→ **Exercise**:
Return all the data verbatim but without images.

→ **Recorded data**:
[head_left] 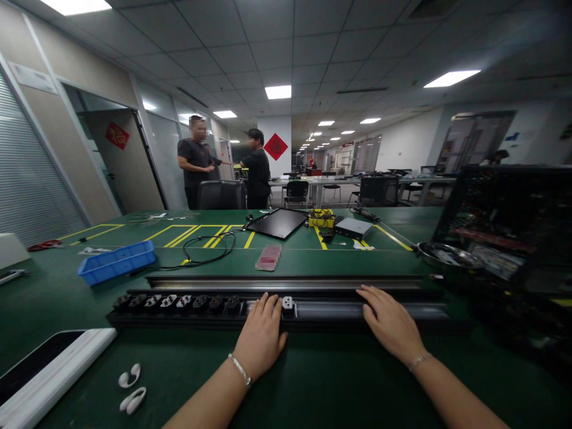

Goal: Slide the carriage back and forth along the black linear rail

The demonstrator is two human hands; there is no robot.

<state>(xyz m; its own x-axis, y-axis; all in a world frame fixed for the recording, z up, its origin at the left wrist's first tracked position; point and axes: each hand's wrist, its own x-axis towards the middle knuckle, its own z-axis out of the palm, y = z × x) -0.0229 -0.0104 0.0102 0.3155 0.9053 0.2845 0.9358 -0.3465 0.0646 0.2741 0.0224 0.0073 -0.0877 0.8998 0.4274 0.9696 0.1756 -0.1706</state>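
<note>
A long black power track (330, 310) lies across the bench in front of me, with a row of socket modules (199, 303) along its left half. Most modules are black, and a few have pale faces. My left hand (264, 333) rests palm down over the track, fingers extended, beside a single pale-faced socket module (288, 305). Whatever lies under those fingers is hidden. Farther right, my right hand (395, 322) is spread, with its fingertips over the track and nothing visible in its grasp. Behind the track lies a parallel dark metal rail (286, 283).
A blue bin (117, 262), black cable (210, 262), dark flat panel (281, 223) and yellow box (322, 217) stand beyond the track. White earbuds (133, 400) lie front left. At right are a metal bowl (447, 257) and a dark rack. Two people (195, 155) stand behind.
</note>
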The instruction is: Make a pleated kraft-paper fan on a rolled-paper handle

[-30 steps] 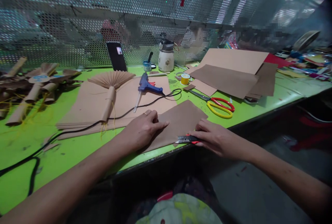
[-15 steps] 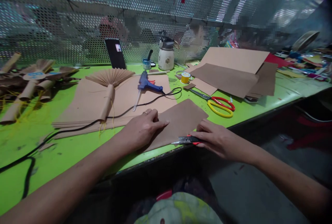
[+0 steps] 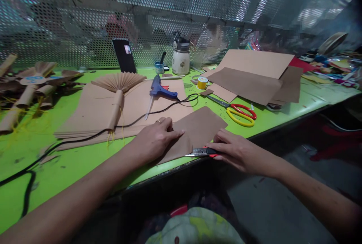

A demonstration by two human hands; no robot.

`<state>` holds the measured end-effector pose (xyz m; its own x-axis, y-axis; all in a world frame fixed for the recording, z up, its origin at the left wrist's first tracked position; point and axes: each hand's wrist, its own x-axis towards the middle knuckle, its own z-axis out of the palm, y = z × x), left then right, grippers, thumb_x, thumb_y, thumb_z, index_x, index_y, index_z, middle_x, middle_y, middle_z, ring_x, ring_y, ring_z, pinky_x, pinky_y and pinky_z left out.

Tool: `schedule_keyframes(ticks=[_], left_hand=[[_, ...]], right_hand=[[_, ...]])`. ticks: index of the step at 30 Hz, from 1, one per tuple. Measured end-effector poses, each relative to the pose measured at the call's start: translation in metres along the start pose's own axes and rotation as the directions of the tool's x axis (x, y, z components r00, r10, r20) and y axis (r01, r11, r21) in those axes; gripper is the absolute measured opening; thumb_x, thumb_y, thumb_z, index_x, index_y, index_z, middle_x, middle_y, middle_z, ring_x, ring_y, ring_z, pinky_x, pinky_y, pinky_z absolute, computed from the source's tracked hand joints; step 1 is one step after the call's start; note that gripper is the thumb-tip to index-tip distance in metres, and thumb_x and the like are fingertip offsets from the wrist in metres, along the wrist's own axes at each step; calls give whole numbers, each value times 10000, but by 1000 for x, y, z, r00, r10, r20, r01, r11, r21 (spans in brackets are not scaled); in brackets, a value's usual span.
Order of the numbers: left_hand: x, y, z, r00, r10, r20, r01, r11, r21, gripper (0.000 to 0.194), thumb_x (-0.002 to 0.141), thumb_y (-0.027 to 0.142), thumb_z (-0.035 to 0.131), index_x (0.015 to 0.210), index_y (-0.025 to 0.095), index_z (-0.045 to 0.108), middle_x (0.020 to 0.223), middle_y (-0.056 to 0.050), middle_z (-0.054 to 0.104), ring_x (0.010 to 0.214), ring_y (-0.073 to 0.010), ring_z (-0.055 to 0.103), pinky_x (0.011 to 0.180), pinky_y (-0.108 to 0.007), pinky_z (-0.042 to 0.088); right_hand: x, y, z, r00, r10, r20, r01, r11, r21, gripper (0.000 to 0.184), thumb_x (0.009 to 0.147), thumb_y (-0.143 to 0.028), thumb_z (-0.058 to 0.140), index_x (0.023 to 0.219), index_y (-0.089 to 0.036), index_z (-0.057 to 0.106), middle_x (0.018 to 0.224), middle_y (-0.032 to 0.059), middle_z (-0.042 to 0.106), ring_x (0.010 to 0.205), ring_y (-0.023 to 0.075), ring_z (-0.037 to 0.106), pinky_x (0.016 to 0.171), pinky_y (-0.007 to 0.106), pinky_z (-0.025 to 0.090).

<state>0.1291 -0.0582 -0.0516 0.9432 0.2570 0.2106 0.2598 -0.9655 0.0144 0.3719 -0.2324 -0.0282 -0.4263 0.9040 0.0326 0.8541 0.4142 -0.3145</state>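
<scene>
My left hand presses down a folded sheet of brown paper at the table's front edge. Its thumb lies along the paper, while the other fingers curl, partly hidden behind the hand. In my right hand, closed round it, is a box cutter with a red and black handle. The metal blade points left and lies against the paper's near edge, where a flap stands slightly raised. Beyond the paper sit a blue glue gun and scissors with red and yellow handles.
A pleated paper fan piece rests on stacked tan sheets, crossed by a black cord. Larger brown sheets lie at right. Behind stand a phone, a bottle and a yellow spool. Finished paper figures lie left.
The box cutter's blade has shifted slightly left along the paper's edge, and the flap beside it has lifted. My left hand stays in nearly the same place on the paper.
</scene>
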Motion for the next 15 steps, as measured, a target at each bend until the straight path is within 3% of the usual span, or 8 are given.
schedule_keyframes(ticks=[8,15], left_hand=[[-1,0,-1,1000,-9,19,9,1000,7,380,977,289,368,1302,343,559,957,-73,491,745,-183,491,612,-287,348],[0,1,-1,999,-27,27,27,1000,7,377,984,307,354,1288,351,574,962,-70,493,747,-181,486,612,-280,328]], right_hand=[[21,-11,-5,999,-23,24,23,1000,-10,329,971,-247,415,1237,-145,580,982,120,518,865,208,463,757,327,450],[12,-8,-4,999,-2,50,1,1000,24,329,975,-264,419,1242,-151,574,986,112,517,888,209,470,774,330,446]])
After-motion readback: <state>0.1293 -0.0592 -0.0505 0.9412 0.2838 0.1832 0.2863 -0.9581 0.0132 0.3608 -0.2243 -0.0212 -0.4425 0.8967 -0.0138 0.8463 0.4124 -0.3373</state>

→ **Output for this task**:
[head_left] 

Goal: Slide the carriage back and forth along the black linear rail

The demonstrator is two human hands; there is no robot.

<state>(xyz m; its own x-axis, y-axis; all in a world frame fixed for the recording, z up, its origin at the left wrist's first tracked position; point and axes: each hand's wrist, its own x-axis towards the middle knuckle, its own z-axis out of the palm, y = z × x) -0.0229 -0.0104 0.0102 0.3155 0.9053 0.2845 0.9358 -0.3465 0.0646 0.2741 0.0224 0.0073 -0.0877 0.8998 0.4274 0.9696 0.1756 -0.1706</state>
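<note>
A long black power track (330, 310) lies across the bench in front of me, with a row of socket modules (199, 303) along its left half. Most modules are black, and a few have pale faces. My left hand (264, 333) rests palm down over the track, fingers extended, beside a single pale-faced socket module (288, 305). Whatever lies under those fingers is hidden. Farther right, my right hand (395, 322) is spread, with its fingertips over the track and nothing visible in its grasp. Behind the track lies a parallel dark metal rail (286, 283).
A blue bin (117, 262), black cable (210, 262), dark flat panel (281, 223) and yellow box (322, 217) stand beyond the track. White earbuds (133, 400) lie front left. At right are a metal bowl (447, 257) and a dark rack. Two people (195, 155) stand behind.
</note>
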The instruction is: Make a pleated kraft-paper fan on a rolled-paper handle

[-30 steps] 
[-15 steps] 
[+0 steps] 

A demonstration by two human hands; no robot.

`<state>` holds the measured end-effector pose (xyz m; its own x-axis, y-axis; all in a world frame fixed for the recording, z up, its origin at the left wrist's first tracked position; point and axes: each hand's wrist, its own x-axis towards the middle knuckle, its own z-axis out of the palm, y = z × x), left then right, grippers, thumb_x, thumb_y, thumb_z, index_x, index_y, index_z, middle_x, middle_y, middle_z, ring_x, ring_y, ring_z, pinky_x, pinky_y and pinky_z left out.

Tool: `schedule_keyframes(ticks=[_], left_hand=[[_, ...]], right_hand=[[_, ...]])`. ticks: index of the step at 30 Hz, from 1, one per tuple. Measured end-effector poses, each relative to the pose measured at the call's start: translation in metres along the start pose's own axes and rotation as the directions of the tool's x axis (x, y, z components r00, r10, r20) and y axis (r01, r11, r21) in those axes; gripper is the absolute measured opening; thumb_x, thumb_y, thumb_z, index_x, index_y, index_z, middle_x, middle_y, middle_z, ring_x, ring_y, ring_z, pinky_x, pinky_y, pinky_z absolute, computed from the source's tracked hand joints; step 1 is one step after the call's start; note that gripper is the thumb-tip to index-tip distance in metres, and thumb_x and the like are fingertip offsets from the wrist in metres, along the wrist's own axes at each step; calls give whole numbers, each value times 10000, but by 1000 for x, y, z, r00, r10, r20, r01, r11, r21 (spans in brackets are not scaled); in brackets, a value's usual span.
Order of the numbers: left_hand: x, y, z, r00, r10, r20, r01, r11, r21, gripper (0.000 to 0.194), thumb_x (-0.002 to 0.141), thumb_y (-0.027 to 0.142), thumb_z (-0.035 to 0.131), index_x (0.015 to 0.210), index_y (-0.025 to 0.095), index_z (-0.045 to 0.108), middle_x (0.020 to 0.223), middle_y (-0.056 to 0.050), middle_z (-0.054 to 0.104), ring_x (0.010 to 0.214), ring_y (-0.073 to 0.010), ring_z (-0.055 to 0.103), pinky_x (0.011 to 0.180), pinky_y (-0.108 to 0.007), pinky_z (-0.042 to 0.088); right_hand: x, y, z, r00, r10, r20, r01, r11, r21, gripper (0.000 to 0.184), thumb_x (0.009 to 0.147), thumb_y (-0.143 to 0.028), thumb_z (-0.058 to 0.140), index_x (0.023 to 0.219), index_y (-0.089 to 0.036), index_z (-0.057 to 0.106), middle_x (0.018 to 0.224), middle_y (-0.032 to 0.059), middle_z (-0.042 to 0.106), ring_x (0.010 to 0.205), ring_y (-0.023 to 0.075), ring_z (-0.037 to 0.106), pinky_x (0.016 to 0.171), pinky_y (-0.007 to 0.106), pinky_z (-0.025 to 0.090).

<state>0.1291 -0.0582 -0.0516 0.9432 0.2570 0.2106 0.2598 -0.9655 0.0144 0.3719 -0.2324 -0.0282 -0.4263 0.9040 0.0326 0.8541 0.4142 -0.3145</state>
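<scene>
My left hand presses down a folded sheet of brown paper at the table's front edge. Its thumb lies along the paper, while the other fingers curl, partly hidden behind the hand. In my right hand, closed round it, is a box cutter with a red and black handle. The metal blade points left and lies against the paper's near edge, where a flap stands slightly raised. Beyond the paper sit a blue glue gun and scissors with red and yellow handles.
A pleated paper fan piece rests on stacked tan sheets, crossed by a black cord. Larger brown sheets lie at right. Behind stand a phone, a bottle and a yellow spool. Finished paper figures lie left.
The box cutter's blade has shifted slightly left along the paper's edge, and the flap beside it has lifted. My left hand stays in nearly the same place on the paper.
</scene>
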Motion for the next 15 steps, as measured, a target at each bend until the straight path is within 3% of the usual span, or 8 are given.
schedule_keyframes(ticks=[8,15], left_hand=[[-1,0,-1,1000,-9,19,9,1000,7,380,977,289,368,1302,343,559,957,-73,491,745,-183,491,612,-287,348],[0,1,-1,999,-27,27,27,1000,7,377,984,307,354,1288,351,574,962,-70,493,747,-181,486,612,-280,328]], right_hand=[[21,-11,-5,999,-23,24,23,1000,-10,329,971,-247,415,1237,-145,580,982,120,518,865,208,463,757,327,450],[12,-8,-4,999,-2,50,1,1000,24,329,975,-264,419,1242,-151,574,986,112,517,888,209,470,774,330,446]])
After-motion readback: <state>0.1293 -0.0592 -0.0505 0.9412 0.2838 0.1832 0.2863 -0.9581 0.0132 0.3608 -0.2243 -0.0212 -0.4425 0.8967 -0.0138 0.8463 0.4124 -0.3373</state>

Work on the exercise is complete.